The University of Bristol presents: "New research shows benefits of playing computer games". "The research, which gathered information from teachers, parents and pupils, shows that children learn a range of strategic thinking and planning skills that teachers find beneficial to their pupils' learning."
Dear Mrs. Sandra Dodd,
Thank you for your page on videogames and their many benefits. I am
a long-time avid gamer; I've loved games ever since I got my very first
NES. While some may believe that games will "rot your brain," I'm living
proof to the contrary. I'm now 23, and I still play games. However, in
the meantime, I have graduated high school with honors and a National
Honors Society member. I've earned a Bachelor of Science degree in
computer science and engineering, cum laude. I'm currently enrolled in
law school, and doing quite well.

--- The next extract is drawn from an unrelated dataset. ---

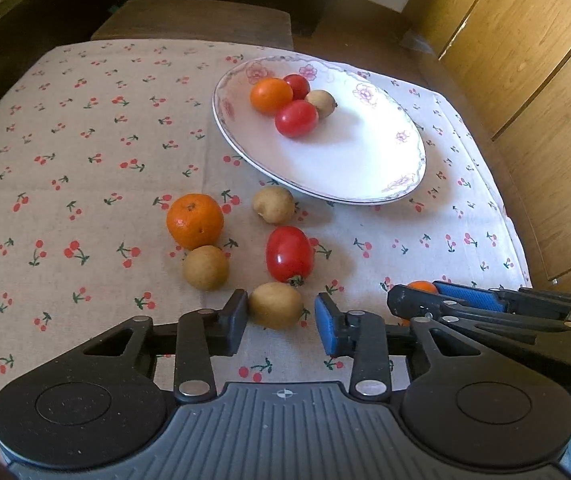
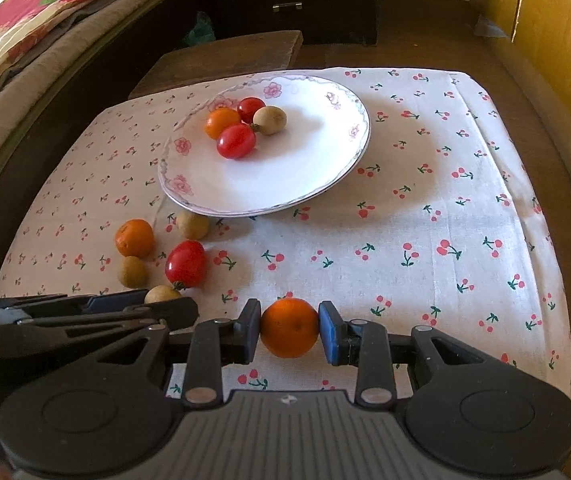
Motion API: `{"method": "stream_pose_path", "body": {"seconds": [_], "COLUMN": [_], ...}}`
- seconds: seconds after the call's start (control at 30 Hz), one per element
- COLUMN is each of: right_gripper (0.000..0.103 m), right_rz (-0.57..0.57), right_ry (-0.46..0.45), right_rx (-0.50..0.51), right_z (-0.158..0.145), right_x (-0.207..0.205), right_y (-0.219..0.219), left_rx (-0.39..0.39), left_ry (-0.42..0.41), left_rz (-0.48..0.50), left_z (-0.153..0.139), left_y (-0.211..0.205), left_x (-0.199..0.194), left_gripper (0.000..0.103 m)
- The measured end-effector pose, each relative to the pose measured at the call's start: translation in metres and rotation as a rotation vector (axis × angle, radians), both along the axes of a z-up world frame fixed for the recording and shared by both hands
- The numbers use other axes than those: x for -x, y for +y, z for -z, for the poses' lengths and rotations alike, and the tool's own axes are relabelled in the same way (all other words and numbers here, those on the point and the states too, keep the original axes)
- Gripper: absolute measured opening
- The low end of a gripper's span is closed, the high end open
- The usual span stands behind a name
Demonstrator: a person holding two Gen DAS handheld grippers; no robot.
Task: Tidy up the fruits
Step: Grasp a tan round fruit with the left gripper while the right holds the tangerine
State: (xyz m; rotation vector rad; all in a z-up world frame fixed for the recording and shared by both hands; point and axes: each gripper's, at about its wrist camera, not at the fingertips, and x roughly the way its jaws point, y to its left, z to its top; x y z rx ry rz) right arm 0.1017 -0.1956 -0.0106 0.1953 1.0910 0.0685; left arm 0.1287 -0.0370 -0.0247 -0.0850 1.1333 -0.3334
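Two tongs are working low over the desk (image 2: 425, 216). Right tongs (image 2: 290, 332) are clamping a small orange (image 2: 289, 333) across its middle, pads pressing both sides. Left tongs (image 1: 281, 318) are standing slightly apart around a brown fruit (image 1: 276, 305) on the cloth, one pad touching, the other clear. Fruit is looking light, round, prone to rolling; gripping at the widest girth seems best. Plate (image 1: 365, 176) is sitting beyond.

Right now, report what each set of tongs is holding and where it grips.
Right tongs clamp an orange by its two opposite sides. Left tongs straddle a brown fruit; one pad has not yet closed on it.
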Motion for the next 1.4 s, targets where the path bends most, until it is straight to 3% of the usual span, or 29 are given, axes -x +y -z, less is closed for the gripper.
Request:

I personally attribute a lot of my
academic success to video games, and always have. One important lesson
I've learned is how to budget my time effectively. Video games also
serve as an important release from the stress created by such rigorous
study. Also, I believe each and every game teaches important educational
concepts indirectly (e.g. reading comprehension, logic and mathematics
through puzzle solving, hand-eye coordination, etc.). I'm very
supportive of parents who get gaming systems for their kids, and I hate
it when I hear how games are "destroying" our youth. I hope many
parents read your page and make use of it!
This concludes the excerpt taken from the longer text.